Can Sustainable Business Practices Increase Sales?
By Debbie Hermele
The consumer definition of health and wellness has expanded to include a variety of attributes relates to sustainability, making it essential for retail dietitians to add it to the list of considerations in their shopper marketing and engagement.
Research from Nielsen show that 66% of consumers are willing to pay more for a sustainable brand. According to Nielsen Global Corporate Sustainability Report, there are several sustainability factors that effect how much a consumer will spend on a product:
- Brand Trust. How much trust consumers have in the brand is number 1 of the sustainability factors. Sixty-two percent of consumers indicate that brands that have already built a high level of trust with the consumer and introduce sustainable products into the market will see growth.
- Pay a Premium. Consumers across all regions, income levels and categories are willing to pay more for a product with a sustainability sentiment. Social responsibility is something consumers value highly and brands who refuses to embrace sustainability are at risk in many ways.
- Millennials/Generation Z. Age matters! Millennials continue to be the most willing to pay extra for sustainable product and offerings. Almost 75% of respondents under 20 years old are willing to pay more for environmentally safe products. A brand who establishes a reputation for being socially and environmentally responsible will find a loyalty among younger consumers.

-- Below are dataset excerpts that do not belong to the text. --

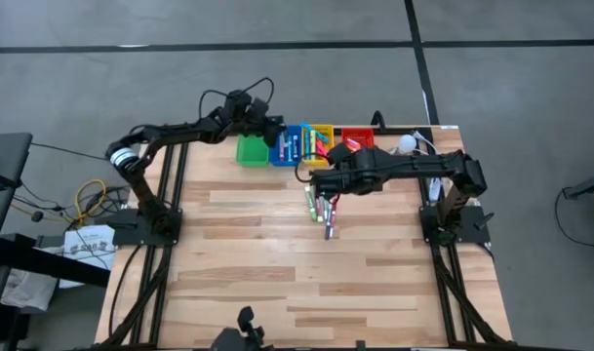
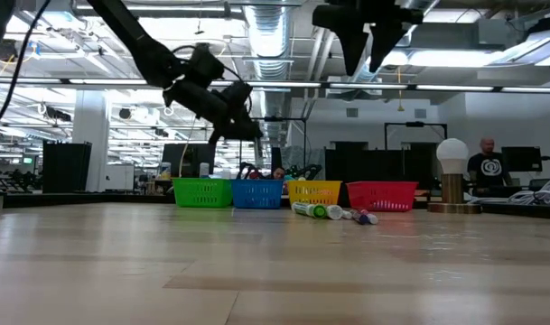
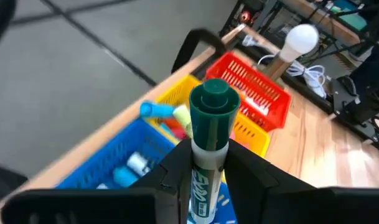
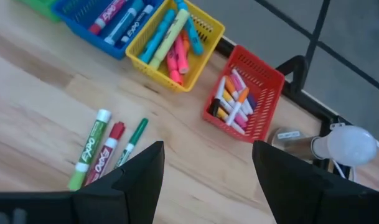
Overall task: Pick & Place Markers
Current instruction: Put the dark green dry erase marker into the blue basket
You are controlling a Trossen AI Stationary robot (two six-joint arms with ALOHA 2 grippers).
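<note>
A green-capped marker (image 3: 211, 118) sits in my left gripper (image 3: 208, 163), which hangs over the blue bin (image 3: 108, 163) at the far edge (image 1: 274, 132). A green bin (image 1: 252, 149), blue bin (image 1: 293, 144), yellow bin (image 1: 321, 135) and red bin (image 1: 356, 136) stand in a row; the last three hold markers. Three loose markers (image 4: 105, 149) lie flat on the wood in front of the bins, also seen in the high view (image 1: 321, 208). My right gripper (image 4: 208, 168) is open above them (image 1: 323, 185), touching nothing. My left gripper pinches the marker's white printed barrel (image 3: 202, 182) between its two fingers, just behind the green cap. The marker lies along the fingers, and its cap sticks out past the fingertips. The fingers slant down toward the far edge. The marker is lifted clear, above the blue bin.
A lamp with a white bulb (image 1: 407, 143) stands at the far right corner beside the red bin. The near half of the wooden table (image 1: 297, 283) is bare wood. A person (image 2: 485, 164) stands in the room beyond the table.
</note>
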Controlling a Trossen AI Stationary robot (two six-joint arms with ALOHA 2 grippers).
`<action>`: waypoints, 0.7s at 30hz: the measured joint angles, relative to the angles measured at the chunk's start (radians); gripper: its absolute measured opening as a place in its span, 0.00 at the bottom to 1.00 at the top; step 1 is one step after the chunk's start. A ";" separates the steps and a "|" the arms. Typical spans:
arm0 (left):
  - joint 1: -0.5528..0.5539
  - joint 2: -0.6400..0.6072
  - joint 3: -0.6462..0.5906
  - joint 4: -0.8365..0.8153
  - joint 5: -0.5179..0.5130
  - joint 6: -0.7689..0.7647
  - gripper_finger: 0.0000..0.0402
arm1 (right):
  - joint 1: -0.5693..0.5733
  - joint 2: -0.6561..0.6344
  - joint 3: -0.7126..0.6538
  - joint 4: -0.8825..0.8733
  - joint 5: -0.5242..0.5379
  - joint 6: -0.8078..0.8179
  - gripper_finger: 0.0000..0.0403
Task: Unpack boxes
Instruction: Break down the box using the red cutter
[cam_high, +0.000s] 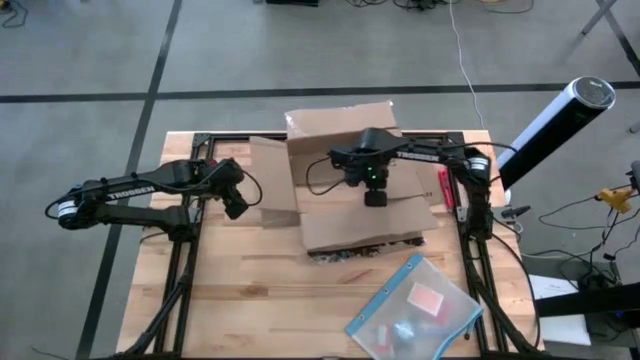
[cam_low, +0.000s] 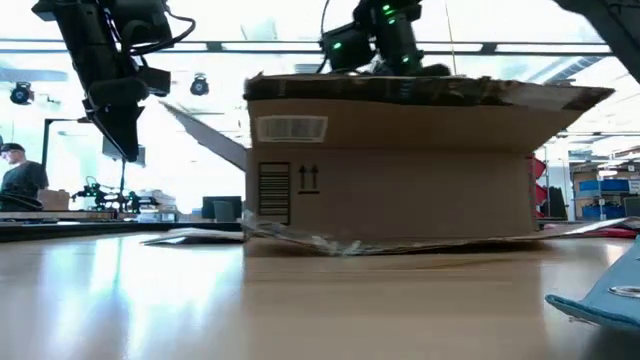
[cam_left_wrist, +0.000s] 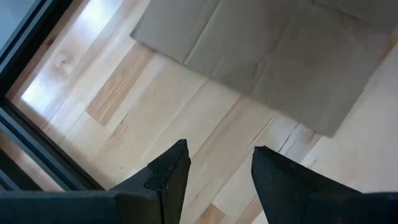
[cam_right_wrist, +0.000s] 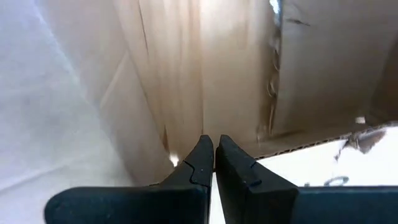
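Over the brown corrugated cardboard box (cam_high: 345, 180), right pincer (cam_high: 375, 197) sits fingers pressed together, gripping nothing. Left pincer (cam_high: 236, 205) hangs above the wooden bench (cam_high: 250, 290) beside the box's flap, fingers parted, empty.

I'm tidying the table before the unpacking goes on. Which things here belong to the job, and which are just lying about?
Part of the job:
- cardboard box, flaps open
- right gripper, shut, above the box
- left gripper, open, beside the box

Lying about:
- clear plastic pouch
- small red tool
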 joint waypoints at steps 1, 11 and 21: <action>0.000 0.000 0.000 0.000 0.000 0.001 0.39 | -0.006 -0.018 -0.016 0.000 0.013 0.012 0.00; 0.000 0.000 0.000 0.001 0.007 0.002 0.39 | -0.079 -0.133 -0.057 0.001 0.094 0.093 0.00; 0.000 0.000 0.000 0.002 0.008 0.002 0.39 | -0.150 -0.220 -0.081 0.001 0.100 0.128 0.00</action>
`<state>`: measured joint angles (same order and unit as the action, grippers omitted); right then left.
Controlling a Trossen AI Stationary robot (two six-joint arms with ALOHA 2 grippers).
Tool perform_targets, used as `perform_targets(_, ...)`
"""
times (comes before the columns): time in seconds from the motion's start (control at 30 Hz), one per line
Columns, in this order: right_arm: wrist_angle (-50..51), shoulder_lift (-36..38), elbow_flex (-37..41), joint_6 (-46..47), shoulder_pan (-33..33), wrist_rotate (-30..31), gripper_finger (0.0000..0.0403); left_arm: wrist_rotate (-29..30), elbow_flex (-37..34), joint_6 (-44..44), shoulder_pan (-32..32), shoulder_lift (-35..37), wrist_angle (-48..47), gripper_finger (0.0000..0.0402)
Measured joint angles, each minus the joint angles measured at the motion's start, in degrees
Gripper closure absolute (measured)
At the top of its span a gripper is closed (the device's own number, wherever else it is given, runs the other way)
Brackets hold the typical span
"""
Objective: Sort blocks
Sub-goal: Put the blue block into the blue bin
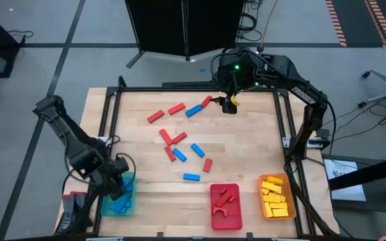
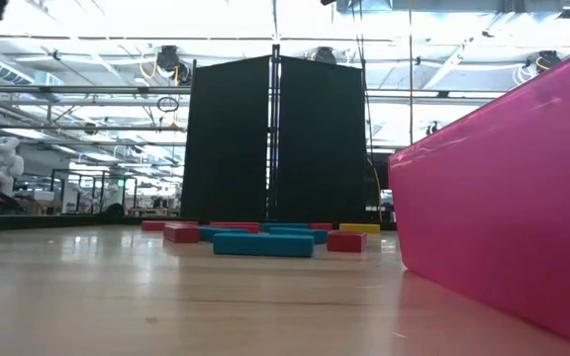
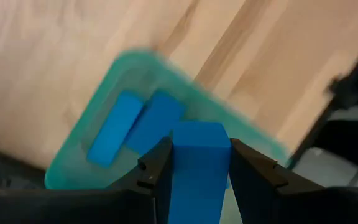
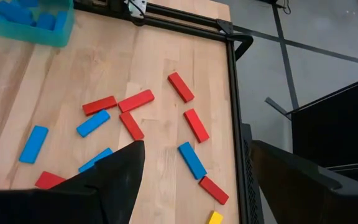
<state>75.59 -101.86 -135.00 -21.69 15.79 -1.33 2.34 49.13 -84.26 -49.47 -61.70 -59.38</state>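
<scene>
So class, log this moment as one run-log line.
left gripper: shut on blue block, over teal tray | right gripper: open, above yellow block at far edge | loose: red, blue blocks mid-table

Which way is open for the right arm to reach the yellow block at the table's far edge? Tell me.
Probably straight down: the right gripper hangs right above the yellow block, fingers open, nothing between them. Only a red block lies close beside it.

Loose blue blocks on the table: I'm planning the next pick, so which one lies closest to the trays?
The blue block lying alone nearest the table's front edge, just left of the red tray. The other loose blue blocks sit farther back, among the red blocks.
</scene>
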Motion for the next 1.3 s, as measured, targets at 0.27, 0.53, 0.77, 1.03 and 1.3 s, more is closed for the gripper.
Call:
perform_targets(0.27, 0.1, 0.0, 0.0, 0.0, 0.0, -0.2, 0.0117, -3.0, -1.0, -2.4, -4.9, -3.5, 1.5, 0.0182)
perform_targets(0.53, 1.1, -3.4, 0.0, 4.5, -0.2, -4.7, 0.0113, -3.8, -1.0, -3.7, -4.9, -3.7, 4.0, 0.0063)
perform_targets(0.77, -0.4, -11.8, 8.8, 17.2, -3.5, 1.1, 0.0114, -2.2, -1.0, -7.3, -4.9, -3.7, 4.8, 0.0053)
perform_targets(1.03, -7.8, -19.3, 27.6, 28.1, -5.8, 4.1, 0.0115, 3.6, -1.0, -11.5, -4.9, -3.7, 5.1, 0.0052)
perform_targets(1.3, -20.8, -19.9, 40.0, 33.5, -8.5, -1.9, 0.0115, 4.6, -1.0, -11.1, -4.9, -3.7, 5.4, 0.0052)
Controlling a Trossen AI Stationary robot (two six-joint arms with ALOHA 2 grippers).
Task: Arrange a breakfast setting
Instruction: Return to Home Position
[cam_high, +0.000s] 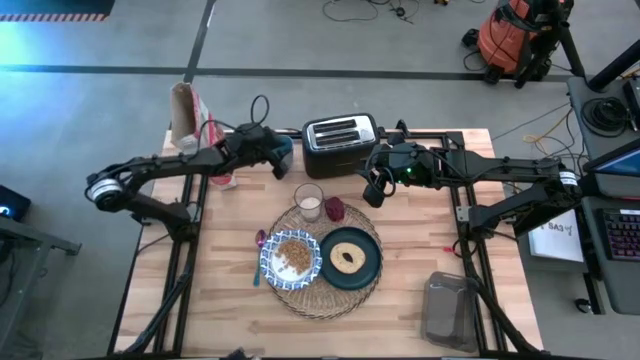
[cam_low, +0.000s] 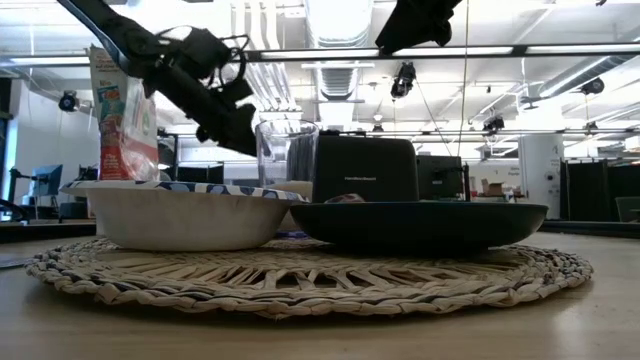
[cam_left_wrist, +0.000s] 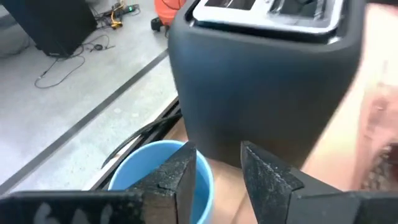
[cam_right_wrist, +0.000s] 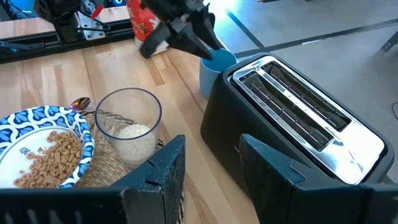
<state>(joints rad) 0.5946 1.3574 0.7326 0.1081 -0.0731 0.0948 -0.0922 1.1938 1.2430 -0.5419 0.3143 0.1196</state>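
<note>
A round woven placemat (cam_high: 322, 292) lies mid-table. On it sit a blue-and-white bowl (cam_high: 291, 258) of cereal and a dark teal plate (cam_high: 350, 258) with a round pastry. At the mat's far edge stand a clear glass (cam_right_wrist: 127, 124) with some milk and a small dark-red item (cam_high: 334, 208). A spoon (cam_high: 261, 240) lies left of the bowl. My left gripper (cam_left_wrist: 217, 180) stands open over a small blue cup (cam_left_wrist: 155, 180) left of the toaster. My right gripper (cam_right_wrist: 211, 168) hangs open above the toaster's right end, holding nothing. My left gripper comes slanting down from the table's left, one fingertip (cam_left_wrist: 180, 177) over the blue cup's rim (cam_left_wrist: 138, 157) on its toaster side. I cannot tell whether that finger touches the rim. The cup stands upright on the table.
A black-and-silver toaster (cam_high: 340, 143) stands at the far edge between the two grippers. A cereal box (cam_high: 185, 112) stands at the far left corner, and a clear plastic container (cam_high: 447, 310) lies near the right front corner.
</note>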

- Health and Wellness. Products need to be holistically good for both the consumer and society. Depending on the health and wellness benefits, 59% of respondents say it would influence if they would buy the product.
- The Environment. Being committed to the environment is crucial for any business since 45% of consumers surveyed that they would be affected to purchase a product based on this premise. Taking a social and environmental responsibility is one of the most important business practices since has become more important than some of the more traditional influences for consumers.
Many food and beverage companies have increased focus on sustainability in the past few years, announcing pledges that apply to how their production and manufacturing impact the environment. Retail RDs can build messaging on these sustainability factors into their work, benefiting their company’s business by leveraging these factors that make shoppers willing to pay a premium for more sustainable products and practices.